3. Hadoop data warehouse

With the improvement of Hadoop over the years and the rise of the Hadoop ecosystem, Hadoop-based data warehouses have completely occupied the main track in just a few years. Especially in Internet companies, Hadoop-based data warehouses are basically standard.

The inherent technical genes of Hadoop determine the data warehouse solution based on Hadoop (currently mainly Hive is very easy to expand (you can easily add nodes and expand the data processing capacity from GB, TB to PB or even EB), and the cost is also very low (no commercial Expensive servers and storage require only ordinary hardware, and the Hadoop framework will perform fault-tolerant processing. These two points are also key factors for the growing popularity of Hadoop in Internet companies.

  • Data warehouse solutions based on Hadoop, especially Hive, face the biggest challenge of data query latency (Hive's latency is generally on the order of minutes, depending on the complexity of Hive SQL and the workload to be processed. In many cases, it even needs to run several times. Hours. Of course, for simple and small data Hive SQL, the results may be returned in a few seconds).

But big data and cloud computing are the future, and future business systems will also be executed in the cloud, whether it is private cloud, public cloud or hybrid cloud. The cloud also determines that the future architecture must be distributed and can be approximately linearly expanded. Based on this, the author believes that Hadoop and Hadoop-like data warehouse solutions will become mainstream and standard in the future, whether it is for Internet companies , Or traditional enterprises.

1.3 Data warehouse modeling technology

Since the birth of the concept of data warehouse, in the field of data warehouse, there are two widely recognized methods to build data warehouse. The representatives of these two factions are Bill Inmon and Ralph Kimball. Bill Inmon is called the "father of data warehouses" and Ralph Kimball is called the "father of business intelligence."
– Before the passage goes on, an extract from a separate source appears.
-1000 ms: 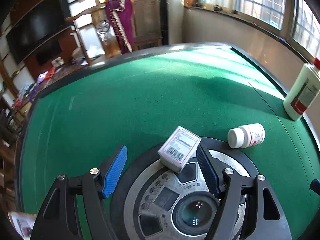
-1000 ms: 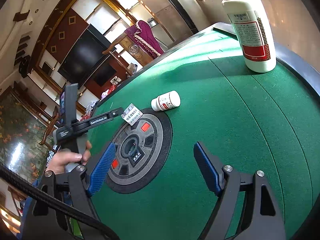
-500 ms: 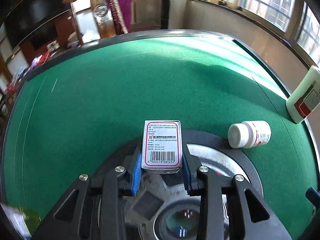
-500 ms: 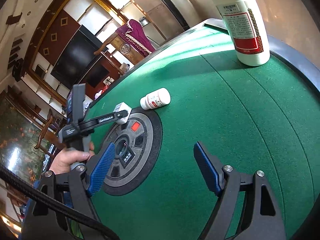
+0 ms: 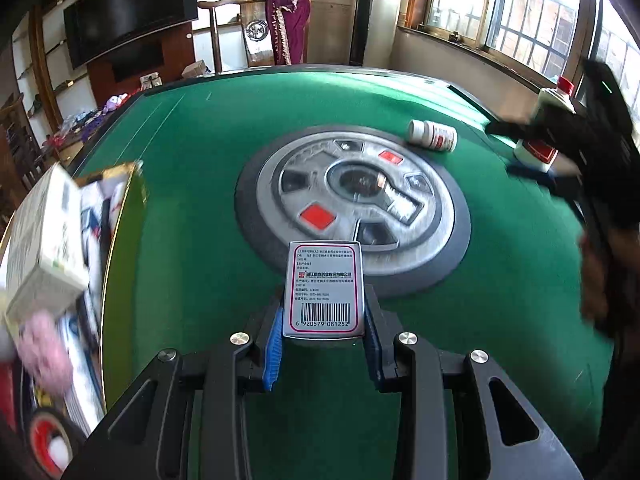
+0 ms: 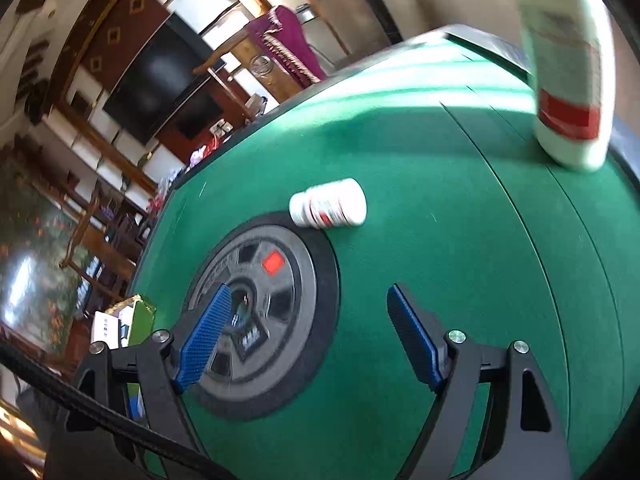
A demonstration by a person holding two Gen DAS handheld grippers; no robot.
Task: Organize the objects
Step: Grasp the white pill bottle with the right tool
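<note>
My left gripper (image 5: 324, 344) is shut on a small white medicine box (image 5: 323, 288) with a pink border and a barcode, held above the green felt near the round centre panel (image 5: 352, 204). A green box (image 5: 120, 240) full of packets sits at the left edge of the left wrist view. A small white pill bottle (image 5: 432, 135) (image 6: 328, 203) lies on its side beyond the panel. My right gripper (image 6: 308, 336) stands open over the panel's edge, nothing between its fingers, the pill bottle ahead of it. A tall white bottle (image 6: 568, 80) with a red band stands at the table's far right.
The green felt table (image 5: 200, 160) has a dark raised rim. The green box (image 6: 140, 316) also shows at the lower left of the right wrist view. The other gripper and a hand (image 5: 600, 184) appear blurred at the right of the left wrist view. Chairs and shelves stand beyond.
My left gripper closed on the medicine box, lifted it off the centre panel and drew back toward the left, bringing the green box into view. My right gripper moved closer to the pill bottle.
</note>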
Since the birth of these two viewpoints, the debate about "which architecture is the best" has never stopped. People have expressed their opinions, but they have been unable to reach a unified conclusion, just like "which programming language is the best programming language". It can be called the "religious war" in the field of data warehouses.

1. Ralph Kimball Modeling Methodology

Kimball's theoretical contributions to data warehouses are all related to dimensional design and modeling. Dimensional modeling divides the objective world into measurement and context.

  • Metrics are captured by the business process of the organization and the source systems that support them. They often appear in numerical form (such as order amount, inventory quantity, etc.), and dimensional modeling theory calls it a fact;
  • Facts are surrounded by a large number of textual contexts, and these contexts are often intuitively divided into multiple independent logical blocks. Dimensional modeling is called dimension, and dimension describes the 5 W (When, Where, What, Who , Why) information, such as when to place the order, how to place the order, what to buy, who the customer is, etc.

The Kimball data warehouse modeled by dimensional modeling theory is often presented in a star-shaped structure. In the middle of the star-shaped structure is the fact table, and the surrounding of the fact table is the dimensional table of various angles.

Kimball Dimensional Modeling Star Architecture
In dimensional modeling, because the star pattern closely follows the business process, is very intuitive and conforms to the perspective of business personnel, it is widely and widely used. The star pattern is also a major contribution of Kimball to data warehouse modeling.

Kimball's second major contribution to the theory of data warehouse modeling is the dimension-based " bus architecture ". In actual projects, the business process of an enterprise is usually diverse and complex, and exists in multiple business topics. Together, the bus architecture and consistency dimensions ensure that the fact tables and dimension tables of multiple topics can be finally integrated together to provide consistency And the only
caliber to the business staff.

The data warehouse system architecture using Kimball modeling theory is shown in the figure:

Data warehouse system architecture using Kimball modeling theory
It can be seen that the theme of Kimball dimensional modeling is based on the star architecture, and the consistency dimension and enterprise bus architecture are used between the topics and the topics to ensure the integration and consistency of the data warehouse.

2. Bill Inmon Modeling Methodology

In the field of data warehousing, Bill Inmon was the first to propose the concept of OLAP and data warehousing, so he is called the father of data warehousing. Bill Inmon has written a lot of articles introducing his data warehousing methods. He believes that data warehousing is " A collection of subject-oriented, integrated, time-related, unmodifiable data in enterprise management and decision-making."

Different from other database applications, a data warehouse is more like a process, a process of integration, processing and analysis of business data distributed throughout the enterprise, rather than a product that can be purchased. This is what he calls "Enterprise Information Chemical Factory".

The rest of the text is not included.